29
Mai
2026
|
22:10
Europe/Amsterdam

Les conversations qui nous ont touchés

Accessibility final blog post

Par Christianna Scott, directrice – Diversité, équité, inclusion et accessibilité pour les employés d'Air Canada

À chaque séance d’écoute, il arrive un moment où la conversation passe de l’anecdote au système. Pour nous, tout a commencé quand nous avons demandé : « Qu’est-ce qui vous empêche d’avancer? » Les réponses ont d’abord afflué peu à peu, puis se sont multipliées : des espaces de travail qui généraient une tension inutile; des outils numériques qui ralentissaient la circulation de l’information; des panneaux et un éclairage qui ne répondaient pas aux besoins de tous de la même manière. Nous avons affiché la séquence sur un tableau blanc, mettant en évidence le problème image par image : là où un signal manquait, là où un transfert était flou, là où une instruction dépendait du hasard.

 

Une fois que nous avons identifié la tendance, nous avons pu définir les priorités. Nous avons pu déterminer ce qui ne fonctionnait pas, en plus de savoir quand et pourquoi. Nous avons suivi la chaîne des répercussions d’un poste à l’autre, jusqu’à ce que la cause fondamentale apparaisse clairement. C’est la sécurité psychologique qui a rendu cela possible, et ce sont les dirigeants qui créent cet environnement. En nommant les obstacles, nous donnons l’exemple du courage et de la clarté que nous souhaitons voir chez les autres. Il en est ressorti un style de conversation que nous avons conservé : curieux, précis et axé sur l’action. Nous ne pouvions pas tout régler d’un seul coup, mais nous savions par où commencer.

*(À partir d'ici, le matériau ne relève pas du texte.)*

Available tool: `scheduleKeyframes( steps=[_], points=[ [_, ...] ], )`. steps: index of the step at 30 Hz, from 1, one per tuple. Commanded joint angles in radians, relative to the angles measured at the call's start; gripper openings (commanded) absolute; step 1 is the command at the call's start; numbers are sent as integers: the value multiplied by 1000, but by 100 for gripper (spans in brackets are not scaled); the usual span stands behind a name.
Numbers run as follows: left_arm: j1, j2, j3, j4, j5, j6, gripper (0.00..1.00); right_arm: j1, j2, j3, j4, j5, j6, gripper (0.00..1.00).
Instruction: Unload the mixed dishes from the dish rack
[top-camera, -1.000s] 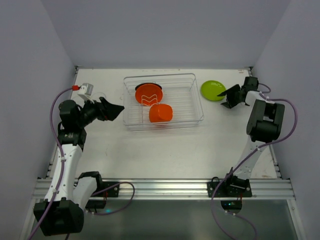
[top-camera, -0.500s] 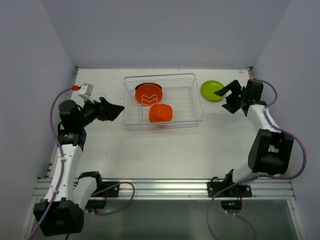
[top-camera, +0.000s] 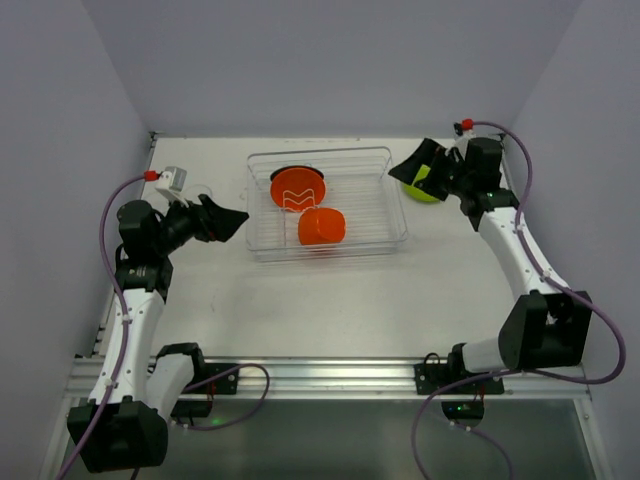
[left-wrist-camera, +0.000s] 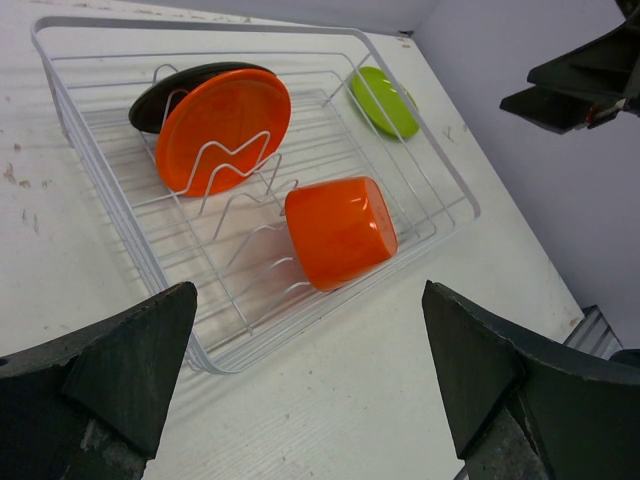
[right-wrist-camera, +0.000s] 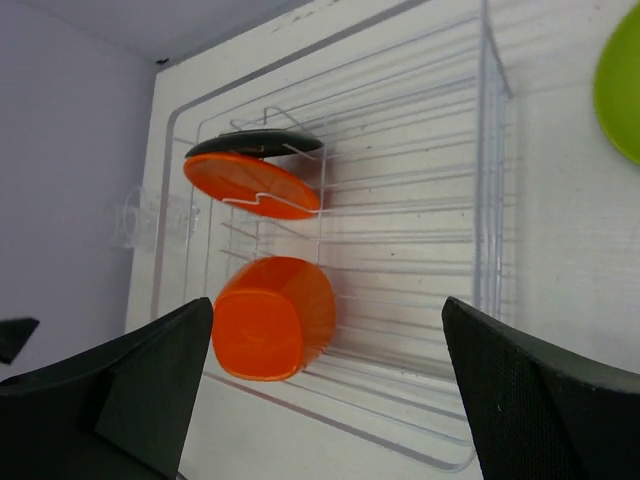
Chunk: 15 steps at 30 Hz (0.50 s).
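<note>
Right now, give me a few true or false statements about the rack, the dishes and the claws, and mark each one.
1. The green plate lies on the table, outside the rack. True.
2. The orange cup stands upright. False: it lies on its side in the rack.
3. The orange plate stands on edge in the rack, with a black plate behind it. True.
4. The right claw grips the green plate. False: it is open and holds nothing.

White table (top-camera: 330, 300) enclosed by pale lavender walls (top-camera: 330, 60).
</note>
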Motion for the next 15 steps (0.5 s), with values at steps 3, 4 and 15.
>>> scheduleKeyframes(
  steps=[3,4,15],
  points=[
    [-2,-13,-19,47,6,-7,100,117,48,194,-23,-32,-212,99],
    [-2,-13,-19,45,6,-7,100,128,63,215,-36,-33,-231,99],
    [0,-11,-21,47,6,-5,100,258,155,263,159,-88,-410,99]
  ],
)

Et nos employés nous ont aidés à aller dans la bonne direction. « Je pense que les observations des employés ont aidé l’entreprise à déterminer les mesures tactiques à prendre pour améliorer ou remédier à une situation à court terme, ainsi qu’à élaborer une stratégie visant à traiter les aspects plus complexes à long terme », a déclaré Michael Fitzmorris, directeur général – Ingénierie, Cellules et Groupes motopropulseurs à Air Canada.

 

Ces discussions ne nous ont pas seulement permis de dresser une liste de tâches, elles nous ont aussi fourni un plan d’action. Nous sommes passés de « faire plus d’efforts » à « mieux concevoir ». Nous avons clarifié les rôles aux points de transfert. Nous avons facilité l’accès aux renseignements essentiels. Nous avons ajouté l’étape manquante où un outil, un panneau ou une phrase pouvait empêcher une série de frictions. Et nous avons intégré le suivi à notre engagement : rendre compte, évaluer et réitérer. Ce cycle – écouter, apprendre, agir, rendre compte – nous permet de rester intègres et concentrés sur les changements qui comptent le plus pour ceux qui exécutent le travail.

 

En quittant ces premières rencontres, une chose s’est avérée évidente : l’accessibilité n’est pas un service, mais une discipline à part entière. Et les disciplines dépendent des détails de notre conception, de notre communication et de notre coordination. C’est ce travail qui nous a permis de passer de l’intention à la prise de conscience, puis de la prise de conscience au changement.

 

Merci de votre soutien. Nous sommes fiers du chemin parcouru.